I’ve already reduced speeds to max 25mm/s, and reduced retraction. My printer uses a direct drive extruder, and as far as I can tell, it’s grabbing the filament just fine. I’m printing at 240°C, using my default 0.4mm volcano CHT brass nozzle.
Make sure your filament roller doesn’t have too much resistance as well. Since TPU stretches linearly way more than any other filament if it does have a lot of resistance then the extruder won’t be able to pull more filament until it overcomes that resistance and the stretch and it ends up physically thinning out the filament. Just a thought, hope it helps!
Great tip! I spent a long time chasing issues with TPU only to realize the spool to extruder section was the culprit. Bypassed the runout sensor and put the spool on bearings to fix the issue.
Yeah i noticed that right away, it’s sitting on a roller with bearings, not sure I can give it any less resistance without actively unwinding filament as it’s used.
It’s been a while since I last printed TPU.
I think I’ve always had to set a slightly higher flow rate for TPU, probably because it always compresses a bit when pushed by the extruder.
My TPU roll printed somewhat colder than yours at about 220C.
I usually start with a very low speed (15-30mm/s), retraction completely off, cooling fan very low (25%).
Tune the flow rate and speed then add a tiny amount of retraction (<1mm).YMMV
I completely forgot about flow rate, increasing that completely fixed the issue. Thanks!
Great!

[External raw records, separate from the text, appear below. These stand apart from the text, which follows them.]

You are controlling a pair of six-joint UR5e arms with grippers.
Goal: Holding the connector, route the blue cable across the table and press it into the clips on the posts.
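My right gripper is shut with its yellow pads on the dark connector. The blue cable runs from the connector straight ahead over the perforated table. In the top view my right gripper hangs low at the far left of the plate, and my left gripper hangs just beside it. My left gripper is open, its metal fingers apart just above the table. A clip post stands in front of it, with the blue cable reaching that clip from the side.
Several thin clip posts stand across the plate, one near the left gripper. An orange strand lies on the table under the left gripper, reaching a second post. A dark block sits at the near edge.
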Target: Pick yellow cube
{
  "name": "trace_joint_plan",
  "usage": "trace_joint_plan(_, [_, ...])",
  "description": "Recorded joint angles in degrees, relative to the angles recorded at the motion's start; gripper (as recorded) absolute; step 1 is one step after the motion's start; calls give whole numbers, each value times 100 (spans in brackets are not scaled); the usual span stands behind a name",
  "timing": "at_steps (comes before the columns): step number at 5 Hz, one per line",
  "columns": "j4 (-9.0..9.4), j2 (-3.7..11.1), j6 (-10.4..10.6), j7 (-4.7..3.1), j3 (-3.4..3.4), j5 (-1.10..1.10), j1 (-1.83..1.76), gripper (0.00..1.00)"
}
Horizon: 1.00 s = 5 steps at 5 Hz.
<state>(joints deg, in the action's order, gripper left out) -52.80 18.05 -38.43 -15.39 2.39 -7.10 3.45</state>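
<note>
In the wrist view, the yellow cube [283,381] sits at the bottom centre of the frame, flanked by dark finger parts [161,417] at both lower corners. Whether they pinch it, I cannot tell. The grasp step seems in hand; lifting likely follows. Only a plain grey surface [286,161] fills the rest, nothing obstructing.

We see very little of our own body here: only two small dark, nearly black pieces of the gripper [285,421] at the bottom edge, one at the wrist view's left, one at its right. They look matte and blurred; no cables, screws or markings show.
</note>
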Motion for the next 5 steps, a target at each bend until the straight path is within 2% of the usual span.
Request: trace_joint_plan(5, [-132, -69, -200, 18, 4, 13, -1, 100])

Good to hear.
Don’t forget to turn it back down with less springy filaments.I have seperste filament profiles for everything, so these changes only affected my “TPU 85A” profile
I always kinda hated printing with TPU, it was am absolute nightmare on my old printrbot.

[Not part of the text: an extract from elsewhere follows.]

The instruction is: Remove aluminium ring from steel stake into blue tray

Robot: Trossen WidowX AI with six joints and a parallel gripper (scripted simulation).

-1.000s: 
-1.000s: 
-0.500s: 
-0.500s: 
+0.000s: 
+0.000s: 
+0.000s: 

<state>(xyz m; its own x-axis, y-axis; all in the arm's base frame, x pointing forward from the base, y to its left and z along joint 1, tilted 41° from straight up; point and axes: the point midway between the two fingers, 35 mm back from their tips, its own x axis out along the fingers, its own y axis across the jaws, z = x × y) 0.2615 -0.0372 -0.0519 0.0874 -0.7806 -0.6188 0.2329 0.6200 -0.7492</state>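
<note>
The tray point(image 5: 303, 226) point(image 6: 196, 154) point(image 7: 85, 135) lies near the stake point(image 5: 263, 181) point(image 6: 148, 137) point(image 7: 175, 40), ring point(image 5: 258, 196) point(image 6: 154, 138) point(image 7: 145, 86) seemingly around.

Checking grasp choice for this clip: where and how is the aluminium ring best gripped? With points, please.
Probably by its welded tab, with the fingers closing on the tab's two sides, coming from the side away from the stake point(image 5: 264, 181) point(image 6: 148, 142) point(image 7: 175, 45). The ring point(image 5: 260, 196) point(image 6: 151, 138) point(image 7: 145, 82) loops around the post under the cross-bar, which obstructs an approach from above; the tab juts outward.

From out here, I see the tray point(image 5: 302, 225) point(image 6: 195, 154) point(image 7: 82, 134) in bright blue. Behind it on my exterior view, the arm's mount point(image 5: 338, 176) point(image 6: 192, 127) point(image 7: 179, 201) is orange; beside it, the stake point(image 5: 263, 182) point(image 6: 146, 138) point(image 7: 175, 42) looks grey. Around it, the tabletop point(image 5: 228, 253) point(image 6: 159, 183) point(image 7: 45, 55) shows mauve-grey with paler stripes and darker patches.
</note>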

It’s much less so on my prusa, but I’m still used to avoiding it whenever I can.
zero retraction, dry the filament out (If It’s not a short-notice print, I’ll dry it out in a food dehydrator the night before, timing it so it comes out just as I’m starting the print.). Slow it down. Slow it down some more.
If the under extrusion is constant, try checking the filament’s diameter on the roll, if that’s fine, try upping the flow just a bit. TPU is fairly squishy and stretchy at the same time, so it may need tweaking. Also, consider running a temperature calibration tower.
For me, completely disabling retraction helped out a ton. It went from a stringy mess to mostly clean prints. Other than that, slow speeds and finding the right temperature for my printer/filament got my prints pretty nice.